======== Records shown ========

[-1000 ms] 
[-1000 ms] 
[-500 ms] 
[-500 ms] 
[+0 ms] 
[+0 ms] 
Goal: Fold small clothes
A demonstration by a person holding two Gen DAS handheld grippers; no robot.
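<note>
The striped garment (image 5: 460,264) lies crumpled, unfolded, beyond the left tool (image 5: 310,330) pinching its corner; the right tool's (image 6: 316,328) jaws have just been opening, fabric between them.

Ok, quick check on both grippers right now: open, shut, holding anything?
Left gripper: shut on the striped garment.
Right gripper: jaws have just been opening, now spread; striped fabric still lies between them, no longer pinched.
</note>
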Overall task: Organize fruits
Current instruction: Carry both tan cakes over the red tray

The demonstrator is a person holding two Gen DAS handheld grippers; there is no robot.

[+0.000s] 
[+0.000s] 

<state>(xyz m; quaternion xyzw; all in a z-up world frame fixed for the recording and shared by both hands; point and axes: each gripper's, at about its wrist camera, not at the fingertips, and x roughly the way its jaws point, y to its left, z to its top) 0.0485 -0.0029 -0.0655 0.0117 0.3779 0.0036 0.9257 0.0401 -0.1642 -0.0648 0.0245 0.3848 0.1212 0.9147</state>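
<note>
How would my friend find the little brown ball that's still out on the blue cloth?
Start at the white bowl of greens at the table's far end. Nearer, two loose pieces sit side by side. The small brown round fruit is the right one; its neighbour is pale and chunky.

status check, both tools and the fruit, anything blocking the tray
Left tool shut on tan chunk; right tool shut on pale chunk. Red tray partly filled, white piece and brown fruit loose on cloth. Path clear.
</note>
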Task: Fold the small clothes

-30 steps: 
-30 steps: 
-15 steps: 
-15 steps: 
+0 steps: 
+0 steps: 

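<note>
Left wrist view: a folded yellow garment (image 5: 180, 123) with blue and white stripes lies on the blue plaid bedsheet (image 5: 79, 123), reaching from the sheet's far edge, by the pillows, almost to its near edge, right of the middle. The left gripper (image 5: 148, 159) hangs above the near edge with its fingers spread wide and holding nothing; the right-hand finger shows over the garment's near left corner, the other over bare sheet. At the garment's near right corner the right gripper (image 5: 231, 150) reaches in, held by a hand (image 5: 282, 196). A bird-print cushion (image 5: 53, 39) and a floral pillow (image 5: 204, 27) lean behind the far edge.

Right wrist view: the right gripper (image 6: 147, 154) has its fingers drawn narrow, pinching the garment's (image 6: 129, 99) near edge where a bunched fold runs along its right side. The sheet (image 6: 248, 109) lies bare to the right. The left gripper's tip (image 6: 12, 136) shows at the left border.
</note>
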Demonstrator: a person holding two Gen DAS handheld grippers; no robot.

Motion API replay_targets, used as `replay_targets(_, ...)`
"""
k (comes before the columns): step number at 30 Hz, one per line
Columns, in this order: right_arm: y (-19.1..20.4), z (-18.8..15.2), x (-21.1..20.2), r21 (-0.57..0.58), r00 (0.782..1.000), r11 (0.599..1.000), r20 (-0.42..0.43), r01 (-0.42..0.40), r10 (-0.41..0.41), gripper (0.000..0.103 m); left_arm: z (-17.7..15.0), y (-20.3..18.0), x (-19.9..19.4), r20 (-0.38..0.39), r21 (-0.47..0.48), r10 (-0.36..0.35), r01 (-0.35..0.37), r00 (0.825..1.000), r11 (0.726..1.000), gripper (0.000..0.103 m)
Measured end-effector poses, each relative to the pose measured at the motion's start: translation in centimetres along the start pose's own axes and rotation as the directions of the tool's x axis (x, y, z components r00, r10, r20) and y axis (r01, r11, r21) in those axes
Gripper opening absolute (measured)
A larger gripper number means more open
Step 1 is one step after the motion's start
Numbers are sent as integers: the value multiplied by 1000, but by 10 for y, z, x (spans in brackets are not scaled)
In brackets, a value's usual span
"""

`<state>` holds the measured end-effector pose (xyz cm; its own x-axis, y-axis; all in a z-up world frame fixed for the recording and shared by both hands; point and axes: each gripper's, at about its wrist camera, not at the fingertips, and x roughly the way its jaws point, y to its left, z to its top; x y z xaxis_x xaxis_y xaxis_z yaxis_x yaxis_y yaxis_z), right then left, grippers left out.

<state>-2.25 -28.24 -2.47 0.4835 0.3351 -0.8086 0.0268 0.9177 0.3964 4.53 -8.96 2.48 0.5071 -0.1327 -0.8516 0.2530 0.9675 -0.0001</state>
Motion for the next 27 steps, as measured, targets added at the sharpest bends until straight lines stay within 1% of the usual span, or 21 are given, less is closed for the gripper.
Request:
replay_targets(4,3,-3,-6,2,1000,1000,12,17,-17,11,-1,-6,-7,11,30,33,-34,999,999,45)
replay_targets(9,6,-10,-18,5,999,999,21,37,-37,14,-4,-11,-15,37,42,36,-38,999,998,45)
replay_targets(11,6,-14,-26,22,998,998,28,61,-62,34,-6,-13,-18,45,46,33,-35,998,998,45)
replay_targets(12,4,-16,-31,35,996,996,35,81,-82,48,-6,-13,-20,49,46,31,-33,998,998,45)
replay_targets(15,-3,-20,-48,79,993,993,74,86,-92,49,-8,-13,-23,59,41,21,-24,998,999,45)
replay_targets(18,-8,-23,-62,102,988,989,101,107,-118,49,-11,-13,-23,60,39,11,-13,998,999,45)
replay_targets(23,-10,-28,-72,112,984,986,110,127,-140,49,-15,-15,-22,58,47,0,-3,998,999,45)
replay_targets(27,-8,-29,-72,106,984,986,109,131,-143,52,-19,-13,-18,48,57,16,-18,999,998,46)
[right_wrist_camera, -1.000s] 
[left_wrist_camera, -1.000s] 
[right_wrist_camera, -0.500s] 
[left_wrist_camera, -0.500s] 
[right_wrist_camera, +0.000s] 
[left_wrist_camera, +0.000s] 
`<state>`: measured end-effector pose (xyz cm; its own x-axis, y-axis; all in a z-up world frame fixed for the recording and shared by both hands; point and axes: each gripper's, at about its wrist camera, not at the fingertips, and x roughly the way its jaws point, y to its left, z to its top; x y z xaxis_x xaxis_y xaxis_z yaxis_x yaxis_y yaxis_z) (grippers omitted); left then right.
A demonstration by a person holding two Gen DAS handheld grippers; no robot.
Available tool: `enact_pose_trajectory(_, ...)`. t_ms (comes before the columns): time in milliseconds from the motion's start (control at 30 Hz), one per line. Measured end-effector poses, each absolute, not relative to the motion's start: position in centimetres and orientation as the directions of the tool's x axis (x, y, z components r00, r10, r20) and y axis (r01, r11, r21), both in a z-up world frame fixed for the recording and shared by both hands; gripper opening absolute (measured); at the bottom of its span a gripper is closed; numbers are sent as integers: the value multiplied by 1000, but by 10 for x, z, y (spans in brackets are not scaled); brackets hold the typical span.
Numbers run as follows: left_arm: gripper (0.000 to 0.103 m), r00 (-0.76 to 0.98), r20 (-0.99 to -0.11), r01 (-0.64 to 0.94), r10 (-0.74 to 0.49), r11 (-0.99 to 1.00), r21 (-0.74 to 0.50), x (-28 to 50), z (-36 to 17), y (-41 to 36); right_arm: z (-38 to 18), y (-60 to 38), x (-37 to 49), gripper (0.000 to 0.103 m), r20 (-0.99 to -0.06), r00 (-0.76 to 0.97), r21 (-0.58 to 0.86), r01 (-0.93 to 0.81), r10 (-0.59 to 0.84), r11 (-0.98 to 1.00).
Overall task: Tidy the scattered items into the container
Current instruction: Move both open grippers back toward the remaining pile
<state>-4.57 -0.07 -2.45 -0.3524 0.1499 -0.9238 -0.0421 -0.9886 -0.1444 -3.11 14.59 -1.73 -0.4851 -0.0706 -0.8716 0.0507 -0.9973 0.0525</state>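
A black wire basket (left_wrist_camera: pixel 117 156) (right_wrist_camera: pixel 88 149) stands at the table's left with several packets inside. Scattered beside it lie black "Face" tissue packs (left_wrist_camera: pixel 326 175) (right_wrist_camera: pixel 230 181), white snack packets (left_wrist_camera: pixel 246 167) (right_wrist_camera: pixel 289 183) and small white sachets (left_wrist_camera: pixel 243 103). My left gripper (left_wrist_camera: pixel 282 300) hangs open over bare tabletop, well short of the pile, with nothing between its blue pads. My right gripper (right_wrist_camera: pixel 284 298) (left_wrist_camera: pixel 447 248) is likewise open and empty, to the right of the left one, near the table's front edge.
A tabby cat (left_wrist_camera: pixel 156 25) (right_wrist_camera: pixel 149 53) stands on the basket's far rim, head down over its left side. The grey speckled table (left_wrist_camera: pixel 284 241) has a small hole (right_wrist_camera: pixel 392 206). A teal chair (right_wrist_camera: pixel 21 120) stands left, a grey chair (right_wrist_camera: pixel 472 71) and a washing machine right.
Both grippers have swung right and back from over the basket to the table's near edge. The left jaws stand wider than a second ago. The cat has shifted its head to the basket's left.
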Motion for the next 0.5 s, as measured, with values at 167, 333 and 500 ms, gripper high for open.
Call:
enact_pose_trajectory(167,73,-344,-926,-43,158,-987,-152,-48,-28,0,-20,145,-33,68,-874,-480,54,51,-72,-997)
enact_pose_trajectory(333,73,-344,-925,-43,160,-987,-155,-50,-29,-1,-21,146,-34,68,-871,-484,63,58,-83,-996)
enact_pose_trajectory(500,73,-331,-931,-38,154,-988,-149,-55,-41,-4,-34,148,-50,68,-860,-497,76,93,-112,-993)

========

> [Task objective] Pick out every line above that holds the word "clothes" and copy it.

> [Answer section]
Goal: Fold small clothes
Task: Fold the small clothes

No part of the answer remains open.